Tuesday, December 27, 2011

Christmas Day at Cape Reinga

Cape Reinga - A Sacred Place

Kupe left Hawaiki to follow the stars, the cloud and weather patterns, and the migration of birds, and he discovered a beautiful land of the long white cloud.  He named the very northern most tip Te Rerenga Kairua.  This became a most sacred place for the Maori people because they believed that when they die, their spirits would leave their bodies from this very place to join their ancestors. 

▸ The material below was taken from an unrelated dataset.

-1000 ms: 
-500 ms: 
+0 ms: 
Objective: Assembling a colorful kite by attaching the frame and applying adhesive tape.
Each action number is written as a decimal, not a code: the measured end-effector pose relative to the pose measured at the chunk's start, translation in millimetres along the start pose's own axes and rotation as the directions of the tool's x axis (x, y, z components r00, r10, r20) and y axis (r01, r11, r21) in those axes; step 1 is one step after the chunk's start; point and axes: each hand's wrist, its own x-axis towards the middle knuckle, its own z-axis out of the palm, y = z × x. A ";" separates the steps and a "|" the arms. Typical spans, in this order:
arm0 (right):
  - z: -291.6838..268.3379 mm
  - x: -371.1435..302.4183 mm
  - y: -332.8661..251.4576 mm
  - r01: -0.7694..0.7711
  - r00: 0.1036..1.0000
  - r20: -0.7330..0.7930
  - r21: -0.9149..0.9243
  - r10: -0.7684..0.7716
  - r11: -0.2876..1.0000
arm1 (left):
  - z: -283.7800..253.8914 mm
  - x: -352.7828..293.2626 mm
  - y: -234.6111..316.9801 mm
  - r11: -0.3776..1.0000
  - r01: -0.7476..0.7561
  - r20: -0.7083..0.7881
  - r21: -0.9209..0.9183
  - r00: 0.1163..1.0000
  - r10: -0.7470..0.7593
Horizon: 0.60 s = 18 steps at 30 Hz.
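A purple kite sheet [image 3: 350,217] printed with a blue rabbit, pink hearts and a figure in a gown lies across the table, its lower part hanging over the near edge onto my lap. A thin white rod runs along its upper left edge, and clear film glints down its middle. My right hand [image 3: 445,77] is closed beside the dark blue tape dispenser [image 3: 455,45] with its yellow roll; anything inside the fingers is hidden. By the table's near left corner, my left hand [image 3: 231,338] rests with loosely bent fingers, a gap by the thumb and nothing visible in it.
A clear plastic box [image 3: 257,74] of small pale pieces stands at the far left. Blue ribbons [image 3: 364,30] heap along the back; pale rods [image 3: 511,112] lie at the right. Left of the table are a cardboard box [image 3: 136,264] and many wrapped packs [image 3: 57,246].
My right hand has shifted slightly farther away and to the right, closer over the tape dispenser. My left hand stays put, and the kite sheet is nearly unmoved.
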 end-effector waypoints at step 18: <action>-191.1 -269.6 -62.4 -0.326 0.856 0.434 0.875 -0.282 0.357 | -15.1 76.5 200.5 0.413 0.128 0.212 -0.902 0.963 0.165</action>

It is a unique and magical place in that the Tasman Sea and the Pacific Ocean come together here.  One can see different shades of blue and turquoise, and waves and currents traveling from opposite directions toward each other, defining the two bodies of water.  The line or 'meeting place' is fluid and ever moving.  Even though it was a dark and gray day when we were there, you can see the 'meeting place' on the left side of the lighthouse. 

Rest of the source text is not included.